Thus disengaged, the insertion tool 72 can be withdrawn from the
patient, leaving the implant 74 in place.
[0043] The interaction of the collet 184 with the aperture 124
provides easy and secure engagement between the implant 74 and the
insertion tool 72. Due to this secure engagement, impact against
the plug 88 may be used to position the implant 74 with little fear
that the implant 74 will accidentally become disengaged from the
attachment interface 80. The engagement of the collet 184 with the
aperture 124, also enables the insertion tool 72 to be easily
disengaged from the implant 74.
[0044] The collet 184 and prongs 82 are only one example of an
attachment interface according to the invention. According to other
alternative embodiments (not shown), only two diametrically opposed
retention members may be used. Such retention members may engage a
round hole like the aperture 124, a flat-sided hole, a protrusion
extending from some portion of the implant, or some other feature
or combination of features. A movable retention feature may even be
used in combination with a static retention feature to provide
gripping action or outward retention force like that of the collet
184.
[0045] As shown in FIG. 6, the implant 74 may be releasably secured
to the insertion tool 72 in an alternate configuration. In
comparison to FIG. 5, in FIG. 6 the implant 74 has been turned on
its longitudinal axis 180 degrees, so that the curve of the implant
74 is facing in the opposite direction. The protrusions 138, 144 on
the first end 94 of implant 74 are shaped identically, so that each
of the protrusions 138, 144 each can fit within either set of the
prongs 82 on the distal end of the insertion tool 72. Positioning
the implant 74 on the insertion tool 72 as shown in FIG. 5 permits
usage of a first technique to insert the implant 74 into the
intervertebral space. Positioning the implant 74 on the insertion
tool 72 as shown in FIG. 6 permits usage of a second technique,
different from the first technique, to insert the implant 74 into
the intervertebral space.
[0046] The first and second techniques may differ by the manner in
which access to the intervertebral space is obtained, by the angle
at which the insertion tool 72 is held to place the implant 74,
and/or a variety of other factors. The ability to use multiple
techniques enable a surgeon to account for different morphologies
of the spine and surrounding tissues, different implantation
preferences, and other varying factors. The reversible engagement
of the implant 74 on the insertion tool 72 enables the surgeon to
select one of multiple insertion techniques without having to keep
different implants or insertion tools on hand to accommodate
them.
[0047] According to alternative embodiments (not shown), an implant
may have more than two orientations with which it can be secured to
the corresponding insertion tool. Such orientations may differ by
any desirable angle. Indeed, a clocking feature having a
multiplicity of engaging ridges and slots may be used to provide
discrete, yet finely tunable control over the relative orientations
of an implant and the corresponding insertion tool.

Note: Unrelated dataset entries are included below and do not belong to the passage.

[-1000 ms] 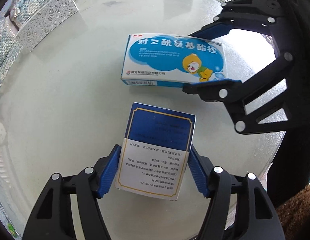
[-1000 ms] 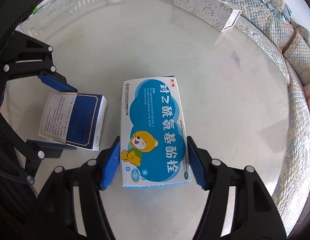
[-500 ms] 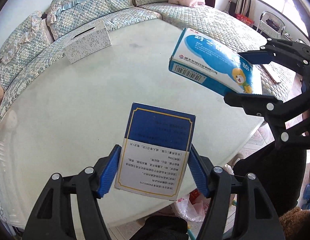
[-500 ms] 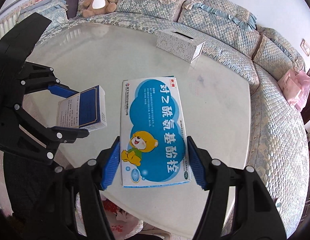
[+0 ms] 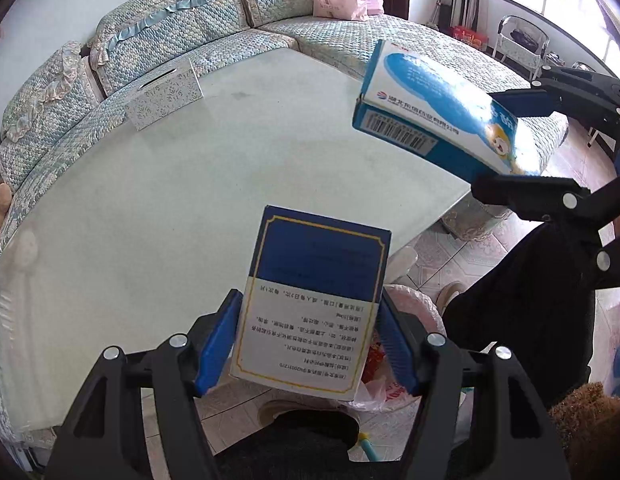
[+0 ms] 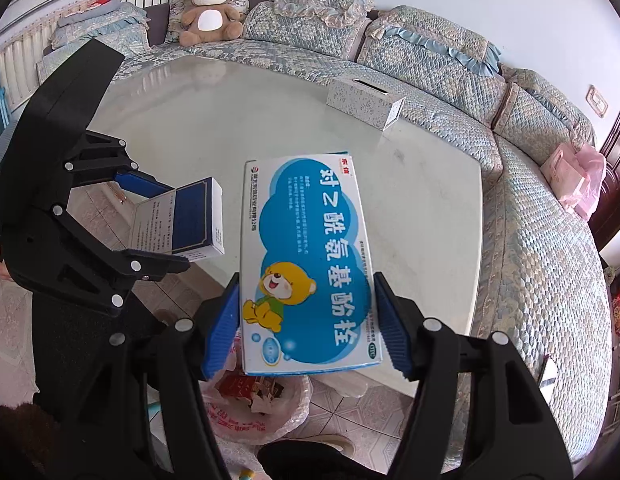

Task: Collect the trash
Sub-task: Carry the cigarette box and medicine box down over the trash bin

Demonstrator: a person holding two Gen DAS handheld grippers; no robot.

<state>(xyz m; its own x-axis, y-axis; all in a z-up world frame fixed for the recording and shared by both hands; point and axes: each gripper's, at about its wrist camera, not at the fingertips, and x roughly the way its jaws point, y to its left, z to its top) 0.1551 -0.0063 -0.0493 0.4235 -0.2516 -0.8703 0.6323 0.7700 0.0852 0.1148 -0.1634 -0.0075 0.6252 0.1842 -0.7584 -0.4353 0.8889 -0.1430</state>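
Note:
My left gripper is shut on a dark blue and white medicine box, held in the air above the near edge of the glass table. My right gripper is shut on a light blue box with a cartoon bear, also lifted off the table. Each gripper shows in the other's view: the right gripper with the light blue box, and the left gripper with the dark blue box. Below both boxes stands a trash bag with rubbish in it, on the floor.
A patterned tissue box stands at the table's far edge. A curved quilted sofa wraps around the table, with a teddy bear and pink bags on it. A person's dark trousers stand by the trash bag.
Both grippers have lifted their boxes off the table and drawn back past its near edge. The floor and the trash bag have come into view beneath them.

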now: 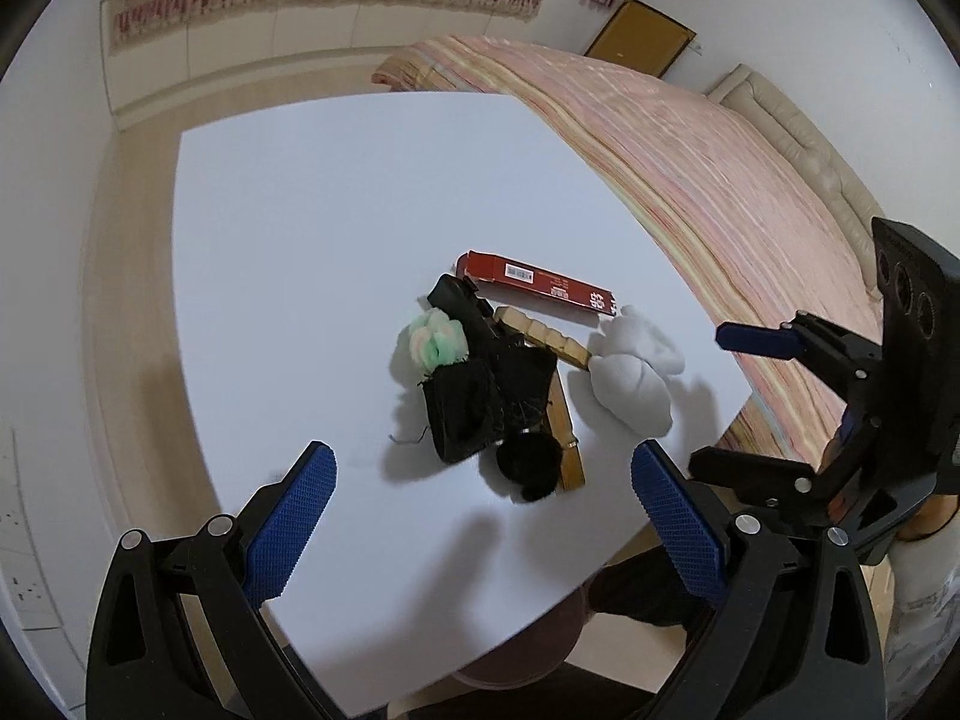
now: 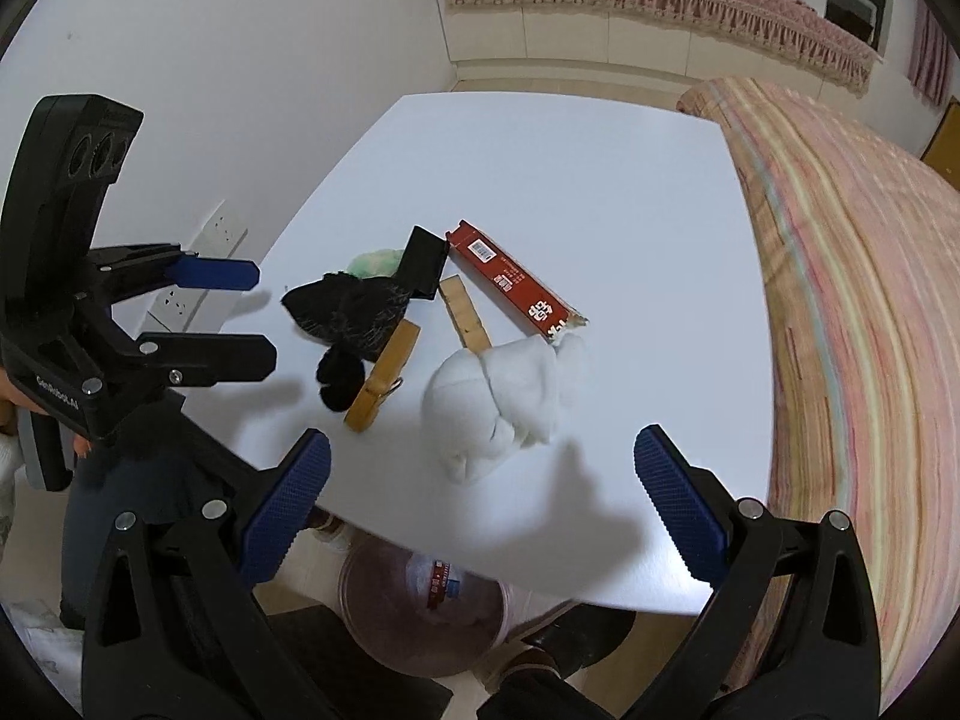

[0048] Referring to FIG. 7, three markers 180 are visible in the
implant 74. In this embodiment, the markers 180 are composed of
radiographic material, i.e., a material that is visible through
tissue under radioscopy. A material such as tungsten may be used.
Two of the markers 180 are embedded within the first bone engaging
surface 120, and terminate so their ends are slightly recessed from
the first bone engaging surface 120. A third marker 180 is
similarly recessed in the second bone engaging surface 122. The
markers 180 are positioned so that when the markers 180 are
detected radiographically through tissue, the orientation of the
implant 74 may be verified from a single viewpoint. Proper
orientation of the implant 74 may be verified by detecting
alignment of any two of the markers 180 with each other when viewed
from one of the anterior direction 16, the posterior direction 18,
the lateral direction 20, the cephalad direction 12, and the caudal
direction 14.
[0049] For example, from the anterior or posterior directions 16,
18, the marker 180 proximate the second support surface 106 may
appear to be equidistant between the markers 180 proximate the
first support surface 104. From the cephalad and caudal directions
12, 14, the markers 180 proximate the first support surface 104 may
appear to be aligned with each other along the same lateral axis of
the patient. From the lateral direction 20, the markers 180
proximate the first support surface 104 may partially overlie each
other, so that they can be distinguished from each other, yet their
alignment indicates that they are on the same lateral axis of the
patient.
[0050] In the alternative to the configuration of FIG. 7, a variety
of different marker configurations may be used. Although the
markers 180 are generally cylindrical, in alternative embodiments,
they may have different shapes, and be distributed in the
corresponding implant according to a variety of spacing
configurations.
[0051] The present invention may be embodied in other specific
forms without departing from its spirit or essential
characteristics. It is appreciated that various features of the
above-described examples can be mixed and matched to form a variety
of other alternatives, each of which may have a different threading
system according to the invention. As such, the described
embodiments are to be considered in all respects only as
illustrative and not restrictive. The scope of the invention is,
therefore, indicated by the appended claims rather than by the
foregoing description. All changes which come within the meaning
and range of equivalency of the claims are to be embraced within
their scope.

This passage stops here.